Боровков немного подумал.
— Ксюта!
— Да, Сережа.
«А может, ничего не надо, — подумал он. — Может, и заводиться не стоит. Она совсем ребенок». Но тут он вспомнил, как она целовалась. Так дети не целуются.
— Я не звонил, потому что был не совсем свободен. Ты понимаешь?
— Конечно, понимаю.
«Что там она понимает, интересно?» — подумал он.
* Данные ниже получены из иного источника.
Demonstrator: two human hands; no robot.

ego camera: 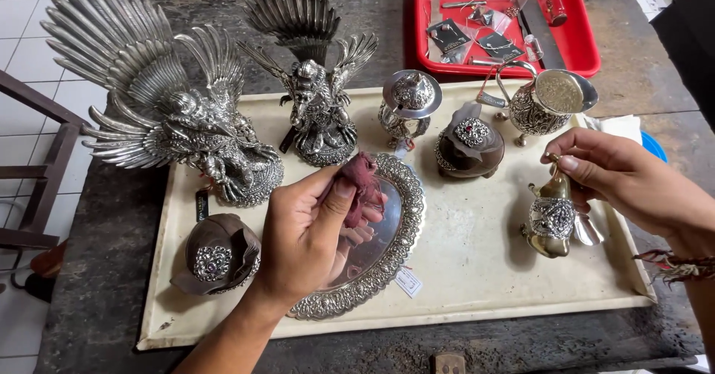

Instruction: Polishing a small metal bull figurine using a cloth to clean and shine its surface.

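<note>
Cloth [363,180], a dark red wad, sits pinched between the thumb and fingers [344,192] of the left hand [302,236], held just over the mirror [376,240]. That mirror is a round one with an embossed silver rim, lying flat on a cream board [477,285] at its front middle; the hand and cloth show reflected in the glass. A small white tag [408,282] lies at the mirror's lower right edge.

The right hand [625,180] is at the board's right side, its fingers [577,164] pressed together on the top of a small brass pot [553,218] with a silver band, pinching its tip. The pot stands upright on the board, well apart from the mirror.

Along the back of the board stand two silver winged figures: a large one [171,113] at the left, a smaller one [313,84] beside it. Next come a lidded silver jar [408,106], a dark shell box [469,147] with a silver ornament on its lid, and a silver jug [547,102] at the far right. A second dark shell box [216,255] lies at the front left, just beside the left wrist.

The board rests on a dark, worn bench [112,255]. Behind it, a red tray [581,46] holds small bags, glass vials and tools. Pale floor tiles [30,61] show at the left.
</note>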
— Я был не свободен, но скоро надеюсь освободиться. Да и то сказать, нам ведь с тобой не к спеху, верно?
— Ты меня держишь про запас, — весело догадалась она.
— Не совсем так, Ксюта. Я погибаю, а спасти меня можешь только ты.
Она пробормотала что-то невразумительное. К будке подошел мужик в клетчатом пальто.
— Что?! — крикнул Боровков.
— Ничего, Сережа. Я говорю, смотри не опоздай.
— Ах, вот как. Ты мне угрожаешь?
— Сереженька, — заспешила она. — Я по тебе соскучилась. Ты мне иногда снишься, но очень редко почему-то.
— Я тоже по тебе соскучился, — холодно сообщил Боровков. — Я же тебе сказал, попозже перезвоню.
— Нет, ты этого не говорил.
Мужик подергал дверь в будку. Боровков погрозил ему кулаком.
— Слушай, малыш. Тут какой-то ненормальный рвется. Вроде вооружен. Так что до свиданья. Не отходи от телефона.
Выйдя, он попенял прохожему:
— Я и минуты не разговаривал.
— Извините, я вас через стекло не разглядел.
В будке не было стекла, дверь зияла уродливой дырой, но ответ показался Боровкову вполне убедительным.
Часа полтора он кружил по улицам — без цели, без всякого смысла. На душе было серо, как в пургу. Патом вдруг с удивлением обнаружил, что до дома Веры Андреевны рукой подать — пять остановок на троллейбусе.